*** Opening of Supplied data ***
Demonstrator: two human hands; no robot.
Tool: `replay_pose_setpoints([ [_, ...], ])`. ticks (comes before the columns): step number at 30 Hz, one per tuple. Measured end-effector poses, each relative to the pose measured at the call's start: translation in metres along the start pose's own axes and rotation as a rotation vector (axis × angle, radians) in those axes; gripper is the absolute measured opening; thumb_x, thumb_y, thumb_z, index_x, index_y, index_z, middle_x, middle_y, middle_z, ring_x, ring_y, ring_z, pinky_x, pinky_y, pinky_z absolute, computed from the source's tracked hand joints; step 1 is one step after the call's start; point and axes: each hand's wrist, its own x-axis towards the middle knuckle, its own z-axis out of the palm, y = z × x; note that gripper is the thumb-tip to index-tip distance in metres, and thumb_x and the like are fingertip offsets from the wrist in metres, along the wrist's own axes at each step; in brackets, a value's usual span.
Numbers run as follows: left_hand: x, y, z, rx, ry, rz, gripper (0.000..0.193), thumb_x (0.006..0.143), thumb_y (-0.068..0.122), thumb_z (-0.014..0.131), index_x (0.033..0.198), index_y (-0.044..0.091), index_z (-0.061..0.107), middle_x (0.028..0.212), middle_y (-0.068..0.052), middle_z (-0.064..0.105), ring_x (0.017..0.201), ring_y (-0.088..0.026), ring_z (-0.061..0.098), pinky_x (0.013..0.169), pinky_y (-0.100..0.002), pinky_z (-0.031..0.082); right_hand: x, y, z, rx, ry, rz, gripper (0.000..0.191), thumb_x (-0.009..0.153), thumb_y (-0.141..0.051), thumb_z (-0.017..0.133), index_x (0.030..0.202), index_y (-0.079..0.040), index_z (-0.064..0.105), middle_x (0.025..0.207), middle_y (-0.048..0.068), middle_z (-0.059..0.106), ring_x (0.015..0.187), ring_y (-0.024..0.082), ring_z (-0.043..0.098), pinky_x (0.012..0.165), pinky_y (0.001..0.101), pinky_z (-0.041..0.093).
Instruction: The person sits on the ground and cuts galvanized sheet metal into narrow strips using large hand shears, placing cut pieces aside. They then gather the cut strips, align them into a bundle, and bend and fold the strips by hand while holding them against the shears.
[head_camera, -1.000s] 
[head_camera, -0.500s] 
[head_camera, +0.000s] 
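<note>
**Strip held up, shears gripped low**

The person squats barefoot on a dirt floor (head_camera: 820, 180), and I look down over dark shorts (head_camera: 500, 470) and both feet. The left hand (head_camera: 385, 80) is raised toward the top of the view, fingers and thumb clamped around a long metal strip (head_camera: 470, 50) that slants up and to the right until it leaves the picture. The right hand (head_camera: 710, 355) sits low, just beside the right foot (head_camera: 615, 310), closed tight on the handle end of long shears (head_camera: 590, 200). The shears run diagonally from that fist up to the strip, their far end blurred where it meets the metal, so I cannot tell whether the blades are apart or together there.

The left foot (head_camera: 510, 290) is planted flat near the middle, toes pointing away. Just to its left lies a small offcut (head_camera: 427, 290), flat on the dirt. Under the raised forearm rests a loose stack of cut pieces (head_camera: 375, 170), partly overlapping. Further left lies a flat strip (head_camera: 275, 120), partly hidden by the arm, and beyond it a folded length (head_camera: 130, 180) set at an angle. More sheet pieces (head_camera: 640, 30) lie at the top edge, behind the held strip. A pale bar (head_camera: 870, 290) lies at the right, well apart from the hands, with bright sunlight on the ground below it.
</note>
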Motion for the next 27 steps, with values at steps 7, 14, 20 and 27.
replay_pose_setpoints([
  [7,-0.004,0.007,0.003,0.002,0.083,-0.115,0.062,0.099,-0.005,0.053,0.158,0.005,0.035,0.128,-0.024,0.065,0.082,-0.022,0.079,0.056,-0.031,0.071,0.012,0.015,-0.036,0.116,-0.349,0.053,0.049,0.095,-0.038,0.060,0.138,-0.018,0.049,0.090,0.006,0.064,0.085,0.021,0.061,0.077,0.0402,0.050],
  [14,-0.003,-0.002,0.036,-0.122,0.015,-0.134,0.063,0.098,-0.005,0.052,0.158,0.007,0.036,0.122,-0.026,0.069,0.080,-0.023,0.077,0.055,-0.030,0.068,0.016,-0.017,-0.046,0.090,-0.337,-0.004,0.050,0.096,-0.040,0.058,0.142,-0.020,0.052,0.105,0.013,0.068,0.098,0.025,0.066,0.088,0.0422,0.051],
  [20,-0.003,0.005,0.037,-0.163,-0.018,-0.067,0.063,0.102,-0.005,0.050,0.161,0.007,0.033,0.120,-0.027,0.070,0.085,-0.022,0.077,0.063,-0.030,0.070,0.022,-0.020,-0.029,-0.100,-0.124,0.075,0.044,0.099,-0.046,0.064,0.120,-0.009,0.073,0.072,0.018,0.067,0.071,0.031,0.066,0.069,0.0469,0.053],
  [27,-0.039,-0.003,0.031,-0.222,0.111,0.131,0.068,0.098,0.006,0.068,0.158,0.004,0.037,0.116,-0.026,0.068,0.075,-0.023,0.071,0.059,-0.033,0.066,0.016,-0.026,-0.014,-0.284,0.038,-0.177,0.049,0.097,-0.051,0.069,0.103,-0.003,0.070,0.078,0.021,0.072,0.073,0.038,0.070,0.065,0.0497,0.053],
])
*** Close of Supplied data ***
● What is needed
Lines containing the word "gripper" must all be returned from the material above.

● Exercise solution
Tool: `replay_pose_setpoints([ [_, ...], ])`. ticks (comes before the columns): step number at 30 Hz, one per tuple. Measured end-effector poses, each relative to the pose measured at the call's start: translation in metres along the start pose's own axes and rotation as a rotation vector (axis × angle, radians) in those axes; gripper is the absolute measured opening; thumb_x, thumb_y, thumb_z, index_x, index_y, index_z, middle_x, middle_y, middle_z, ring_x, ring_y, ring_z, pinky_x, pinky_y, pinky_z absolute, computed from the source's tracked hand joints; step 1 is one step after the call's start; point and axes: each hand's wrist, its own x-axis towards the middle knuckle, its own z-axis out of the palm, y = z × x; note that gripper is the thumb-tip to index-tip distance in metres, and thumb_x and the like are fingertip offsets from the wrist in metres, along the wrist's own axes at each step; in brackets, a value's usual span.
Numbers run as follows: left_hand: x, y, z, rx, ry, rz, gripper (0.000..0.193), thumb_x (0.006..0.143), thumb_y (-0.068..0.122), thumb_z (-0.014..0.131), index_x (0.033..0.198), index_y (-0.044..0.091), index_z (-0.061..0.107), middle_x (0.028..0.212), middle_y (-0.068..0.052), middle_z (-0.064..0.105), ring_x (0.017..0.201), ring_y (-0.088..0.026), ring_z (-0.061..0.098), pinky_x (0.013..0.169), pinky_y (-0.100..0.002), pinky_z (-0.031..0.082); right_hand: x, y, z, rx, ry, rz, gripper (0.000..0.191), thumb_x (-0.009..0.153), thumb_y (-0.141..0.051), thumb_z (-0.017..0.133), index_x (0.030..0.202), index_y (-0.079..0.040), index_z (-0.064..0.105), middle_x (0.025..0.207), middle_y (-0.048..0.068), middle_z (-0.059..0.106), ring_x (0.015..0.187), ring_y (-0.024..0.082), ring_z (-0.043..0.098), pinky_x (0.012..0.165), pinky_y (0.001..0.101), pinky_z (-0.041..0.093).

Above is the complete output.